24. The judge accepted the appellant had consistently given the date he joined as 5 January 2015. The judge does take the point taken in the appellant's substantive interview that he did not mention any membership of a political party at his initial screening. I appreciate the appellant gave the explanation subsequently in his statement of December 2016 that he was tired having only recently arrived.

25. At paragraph 14(f) the judge comments that whilst he may have been tired he would have had the chance to seek advice and comment afterwards. It is true that the appellant did give an explanation in his subsequent statement. However, the references in the appellant's statement of the 1st December 2016 do not correspond with the screening interview references. The judge at para 14(e) does refer to the statement of 1st December and the appellant's comments about 4.1.which are not on the point of the omission. In fact in the statement an incorrect reference is made to paragraph 5.5, instead of 4.1 with the explanation he was tired and did not understand the question. It may be because of this incorrect referencing the judge missed this .It is the responsibility of the person preparing the statement to make sure it can be readily understood. I do not find the judge's comment that the appellant did not correct the position amounts to a material error. The judge makes a point that his claimed involvement was the very foundation of his claim. The appellant at first instance did not refer to any political party. His explanation is several months later.

26. The decision must be looked at as a whole. Having read the decision I am in agreement with the presenting officer that there were sufficient issues going to the appellant's credibility to support the judge's conclusion.

27. The appellant at screening claimed he was seen burning a flag and people witnessed this. This suggests there were a number of people watching him whereas the account he ultimately gave was that it was only himself and his friend in an orchard. This change of account is commented upon by the judge at paragraph 14(h). Following from this, the judge comments that there was an absence of reliable evidence that any private protest on his part would have come to the attention of the authorities.

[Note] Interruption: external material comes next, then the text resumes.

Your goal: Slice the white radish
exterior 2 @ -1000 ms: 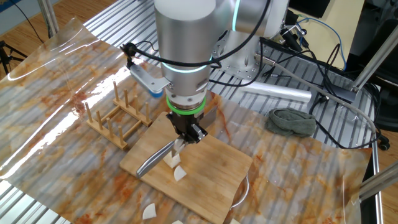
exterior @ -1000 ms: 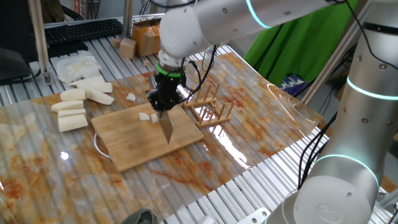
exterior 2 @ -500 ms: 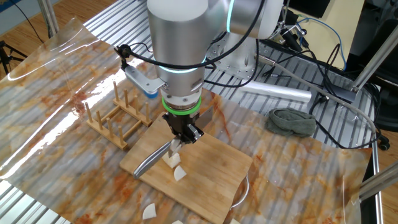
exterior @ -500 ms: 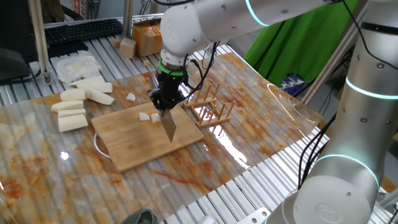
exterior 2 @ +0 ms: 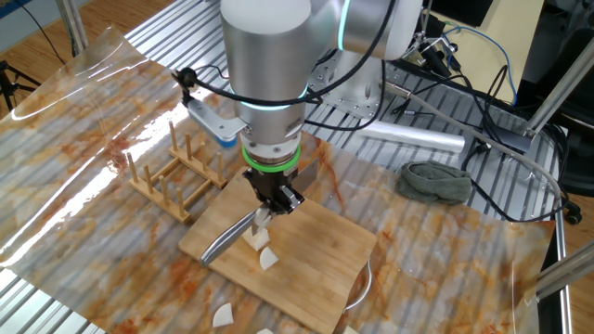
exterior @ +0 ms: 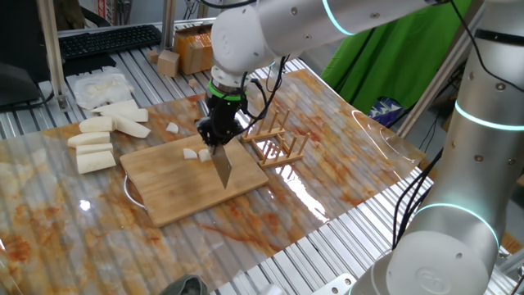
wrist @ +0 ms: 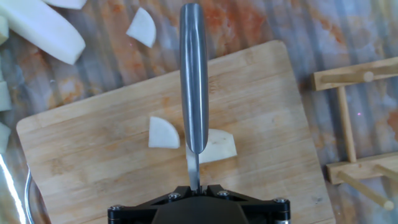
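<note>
Gripper [exterior: 218, 141] points down, jaws clamped on a knife [wrist: 193, 81] by its handle, blade angled down over the cutting board [exterior: 164, 192]. White radish [wrist: 163, 132]: two small wedges on the board, one just left of the blade, the other [wrist: 219, 145] directly beneath and right of it. Another chunk [wrist: 143, 27] lies off the board's far edge. Larger radish sticks [exterior: 94, 142] lie left. Wooden rack [exterior: 274, 139] stands right.
</note>
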Robot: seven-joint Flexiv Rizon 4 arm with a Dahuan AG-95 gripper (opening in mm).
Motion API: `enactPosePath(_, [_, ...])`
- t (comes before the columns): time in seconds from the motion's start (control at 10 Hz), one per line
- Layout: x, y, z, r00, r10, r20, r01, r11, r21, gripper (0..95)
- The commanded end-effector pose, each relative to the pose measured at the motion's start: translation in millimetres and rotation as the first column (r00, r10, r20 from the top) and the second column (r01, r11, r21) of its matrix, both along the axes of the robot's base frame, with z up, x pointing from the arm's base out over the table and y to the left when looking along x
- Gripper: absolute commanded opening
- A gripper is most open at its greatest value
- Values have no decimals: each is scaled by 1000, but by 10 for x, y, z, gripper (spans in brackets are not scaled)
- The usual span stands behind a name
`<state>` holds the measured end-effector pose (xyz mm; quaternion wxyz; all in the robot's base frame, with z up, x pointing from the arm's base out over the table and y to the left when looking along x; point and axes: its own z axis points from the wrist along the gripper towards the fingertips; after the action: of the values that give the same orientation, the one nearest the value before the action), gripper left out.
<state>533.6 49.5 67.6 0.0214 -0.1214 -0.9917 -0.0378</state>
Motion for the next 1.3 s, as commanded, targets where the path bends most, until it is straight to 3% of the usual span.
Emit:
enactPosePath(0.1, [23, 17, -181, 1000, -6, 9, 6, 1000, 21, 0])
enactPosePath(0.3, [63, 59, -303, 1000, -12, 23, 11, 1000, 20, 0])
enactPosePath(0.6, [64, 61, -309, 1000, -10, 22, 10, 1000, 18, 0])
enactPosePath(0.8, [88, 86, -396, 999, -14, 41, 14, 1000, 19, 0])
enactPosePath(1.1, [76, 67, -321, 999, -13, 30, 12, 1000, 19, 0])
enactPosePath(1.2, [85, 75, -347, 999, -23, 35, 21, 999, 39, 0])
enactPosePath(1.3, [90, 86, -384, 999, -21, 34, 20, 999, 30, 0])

28. Not only was there no mention of a political party at screening but the appellant gave vague answers about the party. He said he had not attended meetings or rallies and only knew three people who supported the party. The judge makes a legitimate point taken from the refusal letter about his claimed role and his lack of education. Whilst the appellant may be illiterate some awareness of what was involved in the material could be expected.

29. The judge comments on the documentation provided. The points made are sustainable. The same applies in respect of his activities in this country.

30. As part of the general credibility assessment the judge refers to the appellant's delay in claiming asylum. This is correctly positioned after the claim itself has been assessed.

31. Having considered all these arguments I find no material error of law demonstrated on the grounds advanced.

32. At hearing Ms Adams sought to introduce a further claim in relation to the risk for the appellant for having left Iran illegally. The presenting officer objected. Permission had not been granted on this and I see no merit in relation to the point. The judge did not find the appellant to be a member of a Kurdish political party and the potential risk as a failed asylum seeker has been considered by the judge. In summary, I find Judge Doyle's decision to be comprehensive, clear, and ultimately, sustainable. If there are errors they are minor and can be explained by the way the appeal was presented.

Decision.

The decision of First-tier Tribunal Judge Doyle dismissing the appellant's appeal on all grounds shall stand. No material error of law has been established.